Skydiving In Space: Record-Setting Jump Planned
It seems like 2012 is a good year for setting and breaking records; Back in March, James Cameron became the first person to descend all the way to the bottom of the Mariana Trench. In June, Nik Wallenda plans to cross directly over the waterfall at Niagara Falls, and if he succeeds he’ll be the first ever to do so. And this summer, Austrian skydiver Felix Baumgartner will attempt an insanely dangerous and thrilling feat; skydiving from space.
It’s been done before, but never to this extent; Baumgartner plans to jump 120,000 feet, 18,000 feet higher than the previous jump in 1960, which was made by Joe Kittenger. Kittenger has been training with Baumgartner for the event, preparing him with test jumps and getting him physically ready.

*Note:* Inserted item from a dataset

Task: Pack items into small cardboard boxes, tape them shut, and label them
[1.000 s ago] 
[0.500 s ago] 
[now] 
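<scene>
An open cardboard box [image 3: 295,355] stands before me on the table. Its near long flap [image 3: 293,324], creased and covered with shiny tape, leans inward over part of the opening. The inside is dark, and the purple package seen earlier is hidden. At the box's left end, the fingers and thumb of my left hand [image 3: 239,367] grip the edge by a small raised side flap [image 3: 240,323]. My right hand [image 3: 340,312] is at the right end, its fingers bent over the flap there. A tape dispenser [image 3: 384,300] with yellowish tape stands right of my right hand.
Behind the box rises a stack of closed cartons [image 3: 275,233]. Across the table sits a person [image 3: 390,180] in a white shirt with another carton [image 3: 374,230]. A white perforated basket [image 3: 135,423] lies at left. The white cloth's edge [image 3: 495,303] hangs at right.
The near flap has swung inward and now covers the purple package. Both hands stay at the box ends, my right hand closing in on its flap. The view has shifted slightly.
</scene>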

Jumping from such an elevated altitude comes with major risks; first and foremost, the blood could literally boil in the veins as he descends. Baumgartner will have to breathe pure oxygen for at least an hour to prepare his blood cells and remove all the nitrogen from his system, then remain at the height he plans to jump from for three hours to adjust his body to the elevation. If any of those things aren’t done properly, the result would be fatal and very similar to what happens to the human body during deep sea diving. The condition, known as the bends, sends nitrogen bubbles rocketing through the blood in much the same way a soda that has been shaken up will explode.
The skydiver insists he is taking all the precautions, however, and is fully aware of the risks. He will complete the jump in a pressurized suit, as well, which will aid in his safety. While all this may sound a tad insane, Baumgartner is hoping to break two records with one jump; if he succeeds, he’ll be the first person ever to break the sound barrier with a free-fall dive. And that counts for some mighty fine bragging rights.